** Supplied information **
# # # # #

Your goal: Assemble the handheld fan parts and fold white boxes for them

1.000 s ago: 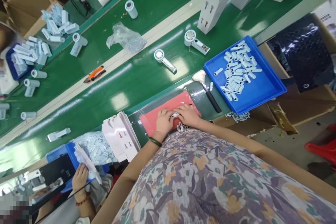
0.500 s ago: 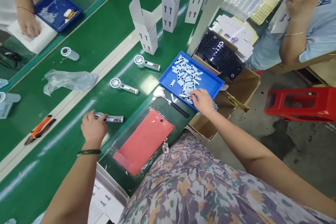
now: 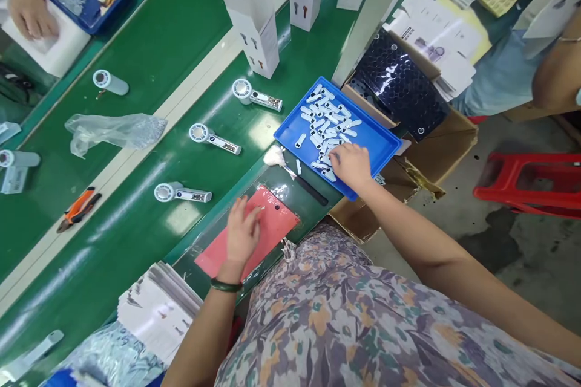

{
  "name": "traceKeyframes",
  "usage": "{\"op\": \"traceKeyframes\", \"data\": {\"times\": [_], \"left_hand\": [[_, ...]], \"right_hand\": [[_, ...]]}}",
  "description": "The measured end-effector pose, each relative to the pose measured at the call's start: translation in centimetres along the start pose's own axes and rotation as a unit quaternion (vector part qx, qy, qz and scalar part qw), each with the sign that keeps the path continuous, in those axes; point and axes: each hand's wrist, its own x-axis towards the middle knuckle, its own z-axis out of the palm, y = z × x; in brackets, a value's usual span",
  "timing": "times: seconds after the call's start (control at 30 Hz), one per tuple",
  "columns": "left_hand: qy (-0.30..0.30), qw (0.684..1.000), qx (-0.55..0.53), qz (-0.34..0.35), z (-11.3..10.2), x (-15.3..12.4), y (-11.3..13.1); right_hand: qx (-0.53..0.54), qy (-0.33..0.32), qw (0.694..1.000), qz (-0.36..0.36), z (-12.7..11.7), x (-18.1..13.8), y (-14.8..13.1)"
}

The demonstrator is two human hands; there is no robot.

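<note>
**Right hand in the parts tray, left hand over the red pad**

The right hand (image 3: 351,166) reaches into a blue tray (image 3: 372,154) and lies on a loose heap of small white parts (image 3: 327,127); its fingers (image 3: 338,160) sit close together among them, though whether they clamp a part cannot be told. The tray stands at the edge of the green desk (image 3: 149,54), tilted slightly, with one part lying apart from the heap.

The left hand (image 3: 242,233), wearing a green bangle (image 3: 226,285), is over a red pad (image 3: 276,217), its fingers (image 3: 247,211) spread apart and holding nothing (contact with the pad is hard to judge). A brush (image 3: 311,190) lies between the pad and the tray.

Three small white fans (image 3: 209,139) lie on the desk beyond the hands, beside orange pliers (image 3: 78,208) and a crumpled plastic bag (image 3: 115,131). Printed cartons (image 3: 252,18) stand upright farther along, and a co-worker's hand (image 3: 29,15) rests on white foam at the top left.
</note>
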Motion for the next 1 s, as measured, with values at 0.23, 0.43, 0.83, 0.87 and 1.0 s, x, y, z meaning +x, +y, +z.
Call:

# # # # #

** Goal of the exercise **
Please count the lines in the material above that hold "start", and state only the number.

** Output below **
2